Newspapers and TV shows started using the track to debate both the pressures on Polish youth and issues of privilege, like whether an apparently rich kid like Mata should be rapping at all. Their takes often reflected political divides in the country. Poland has for years been in a culture war, with liberals on one side and the ruling populist Law and Justice Party and its conservative supporters on the other, facing off over issues like gay rights, abortion and even the rule of law.
Some conservative sections of the media, including the country’s main government-run TV station, presented Mata’s track as showing the dysfunctions of the liberal elite. They regularly pointed out that Mata’s father is Marcin Matczak, a lawyer and academic known for his fierce opposition to the ruling party’s policies.
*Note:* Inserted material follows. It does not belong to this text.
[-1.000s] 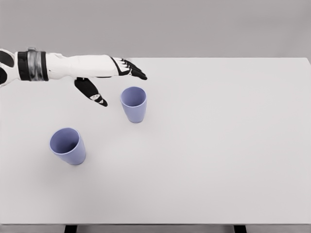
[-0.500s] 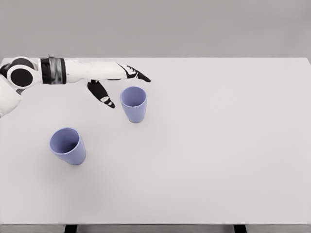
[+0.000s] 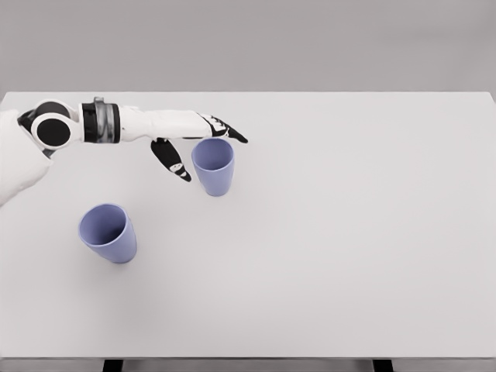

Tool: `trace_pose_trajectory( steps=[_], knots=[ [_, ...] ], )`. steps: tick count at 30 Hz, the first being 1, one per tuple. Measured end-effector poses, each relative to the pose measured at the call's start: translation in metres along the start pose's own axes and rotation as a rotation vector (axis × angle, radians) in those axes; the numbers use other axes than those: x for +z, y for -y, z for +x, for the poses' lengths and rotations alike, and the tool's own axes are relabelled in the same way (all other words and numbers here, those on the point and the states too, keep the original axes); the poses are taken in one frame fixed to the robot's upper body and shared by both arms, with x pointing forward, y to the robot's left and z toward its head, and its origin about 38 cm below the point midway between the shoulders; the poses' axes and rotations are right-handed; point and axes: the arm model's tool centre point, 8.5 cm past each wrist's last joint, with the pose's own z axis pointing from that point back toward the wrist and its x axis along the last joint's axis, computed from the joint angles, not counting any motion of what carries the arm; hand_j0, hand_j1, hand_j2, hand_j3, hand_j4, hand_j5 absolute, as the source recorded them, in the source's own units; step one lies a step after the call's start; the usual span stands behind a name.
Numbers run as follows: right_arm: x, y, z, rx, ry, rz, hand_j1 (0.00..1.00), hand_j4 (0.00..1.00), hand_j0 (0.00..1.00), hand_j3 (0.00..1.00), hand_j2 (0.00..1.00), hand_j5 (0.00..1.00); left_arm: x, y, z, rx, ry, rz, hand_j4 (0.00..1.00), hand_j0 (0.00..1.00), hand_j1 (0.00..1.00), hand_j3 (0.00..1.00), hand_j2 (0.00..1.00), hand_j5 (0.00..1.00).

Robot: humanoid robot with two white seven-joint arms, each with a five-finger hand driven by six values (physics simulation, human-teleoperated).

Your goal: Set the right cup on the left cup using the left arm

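Two lavender-blue cups stand upright on the white table. The right cup is near the table's middle-left, and the left cup stands nearer to me at the left. My left hand reaches in from the left and sits just beside the right cup's rim on its left and far side. Its fingers stretch along the far rim while the thumb points down to the cup's left. The hand is open and holds nothing.
The table's far edge runs behind the hand, and the near edge lies along the bottom of the view. The right arm does not show.
My left arm has reached further right and slightly toward me, bringing the open hand from behind-left of the right cup up to its rim. Both cups stayed put.
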Motion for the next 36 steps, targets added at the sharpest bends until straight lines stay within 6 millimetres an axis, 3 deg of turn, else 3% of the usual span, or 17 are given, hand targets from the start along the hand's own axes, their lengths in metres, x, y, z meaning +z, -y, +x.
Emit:
trace_pose_trajectory(
  steps=[13, 16, 19, 20, 22, 28, 31, 36],
  knots=[
    [0.0, 0.0, 0.0, 0.0, 0.0, 0.0, 1.0, 1.0, 1.0, 1.0, 1.0, 1.0, -0.011, 0.005, -0.008, -0.018, -0.035, -0.031, 1.0, 1.0, 1.0, 1.0, 1.0, 1.0],
    [0.0, 0.0, 0.0, 0.0, 0.0, 0.0, 1.0, 1.0, 1.0, 1.0, 1.0, 1.0, -0.013, 0.013, -0.01, -0.013, -0.044, -0.045, 0.94, 0.94, 0.94, 0.94, 0.94, 0.94],
    [0.0, 0.0, 0.0, 0.0, 0.0, 0.0, 1.0, 1.0, 1.0, 1.0, 1.0, 1.0, -0.015, 0.013, -0.01, -0.017, -0.044, -0.046, 0.75, 0.75, 0.75, 0.75, 0.75, 0.75],
    [0.0, 0.0, 0.0, 0.0, 0.0, 0.0, 1.0, 1.0, 1.0, 1.0, 1.0, 1.0, -0.016, 0.013, -0.01, -0.014, -0.043, -0.044, 0.63, 0.63, 0.63, 0.63, 0.63, 0.63],
    [0.0, 0.0, 0.0, 0.0, 0.0, 0.0, 1.0, 1.0, 1.0, 1.0, 1.0, 1.0, -0.016, 0.012, -0.01, -0.013, -0.042, -0.041, 0.57, 0.57, 0.57, 0.57, 0.57, 0.57],
    [0.0, 0.0, 0.0, 0.0, 0.0, 0.0, 1.0, 1.0, 1.0, 1.0, 1.0, 1.0, -0.015, 0.012, -0.01, -0.007, -0.041, -0.034, 0.56, 0.56, 0.56, 0.56, 0.56, 0.56],
    [0.0, 0.0, 0.0, 0.0, 0.0, 0.0, 1.0, 1.0, 1.0, 1.0, 1.0, 1.0, -0.013, 0.011, -0.01, -0.008, -0.042, -0.032, 0.46, 0.46, 0.46, 0.46, 0.46, 0.46],
    [0.0, 0.0, 0.0, 0.0, 0.0, 0.0, 1.0, 1.0, 1.0, 1.0, 1.0, 1.0, -0.003, 0.001, -0.008, -0.013, -0.038, -0.002, 0.45, 0.45, 0.45, 0.45, 0.45, 0.45]
  ],
)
On his new album, Mata has a tribute to him called “Papuga,” or “Parrot,” slang for lawyer in Poland. His father has welcomed the association, this year releasing a book called “How to Raise a Rapper.”
A few hours before the airport concert, Mata said in an interview at his record label’s plush office that he liked causing scandal. “I’m a bit addicted to adrenaline,” he said, adding that as an only childhe craved attention. Sometimes, he feels “like an internet troll more than a rapper,” he said.
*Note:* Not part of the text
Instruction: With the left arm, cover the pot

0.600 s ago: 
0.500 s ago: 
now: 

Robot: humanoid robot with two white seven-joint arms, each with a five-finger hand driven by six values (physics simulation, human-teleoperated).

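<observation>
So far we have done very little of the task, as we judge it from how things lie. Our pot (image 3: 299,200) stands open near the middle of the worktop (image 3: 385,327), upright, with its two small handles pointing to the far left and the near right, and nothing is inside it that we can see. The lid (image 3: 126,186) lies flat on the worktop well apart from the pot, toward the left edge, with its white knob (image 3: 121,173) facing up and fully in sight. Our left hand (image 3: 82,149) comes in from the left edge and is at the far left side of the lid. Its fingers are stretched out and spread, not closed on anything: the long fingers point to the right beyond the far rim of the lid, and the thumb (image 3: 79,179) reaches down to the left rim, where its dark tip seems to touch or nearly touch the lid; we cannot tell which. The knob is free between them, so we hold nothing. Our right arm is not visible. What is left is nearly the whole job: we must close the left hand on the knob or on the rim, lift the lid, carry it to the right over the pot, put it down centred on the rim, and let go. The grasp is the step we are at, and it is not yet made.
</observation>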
But he insisted he hadn’t written “Patointeligencja” when he was 18 to cause a stir. He typed it on his phone during his final year at Batory when he’d “just had a big breakdown.” A three-year relationship had ended, he said, and he was overwhelmed with stress about exams and his teachers saying he was heading for failure.
One day, he skipped class and went to a Caffe Nero, where he poured alcohol into a coffee while searching for a beat on YouTube. When he found the music for “Patointeligencja,” the lyrics angrily spilled out of him. “It was just stream of consciousness, all these bad emotions coming out of me,” he said. “Even now, I’m excited when I think about that moment. I felt alive.”
When his father picked him up later, Mata rapped the tune to him. He said the song was like “the cure” for his breakdown. Soon he was writing his debut album, “100 Dni Do Matury” (“100 Days to Finals”), which reviewers later called a farewell to his childhood. He managed to graduate.
“Mlody Matczak” — released last Friday — is mainly about his new life as an adult, he said, but it also includes a track cursing Polish political figures who’d criticized him and his father. There’s a song about his grandfathers, who both died this year, one of complications from Covid-19. At one of their funerals, Mata got up to sing, and the piano player asked for his autograph, he said.
Critics in Poland are talking about his new album as being far more than scandal mongering. Bart Strowski, the co-author of a series of books on Polish rap, said he liked Mata’s duality. On one hand, he “is an angry young rapper filled with booze and weed.” On the other, Strowski said, he’s “a soulful and sensitive kid” writing unusual songs filled with “incredible sociological detail.”
Mata said he was enjoying fame in Poland, but hoped to find success outside the country, too. He’d been thinking about whether to try rapping in English, he said, but if he did, would keep a “hard Polish accent” to stand out.
At the concert on Saturday, Mata’s ambition was clear, with the show staged with the help of a theater director. During one song, he was joined by about 20 dancers in Polish folk costumes and red balaclavas. For another about submissive sex, he stood in the middle of a huge block of lights while a group of dancers took his top off and sprayed him with cream.
After almost two hours, it seemed there was little spectacle left, and the only hit left to play was “Patointeligencja.” But instead of performing the song, Mata ran offstage, jumped into a blue helicopter and flew away. The crowd waited around for 10 minutes, asking whether he’d really gone, but Mata had left to find his next controversy.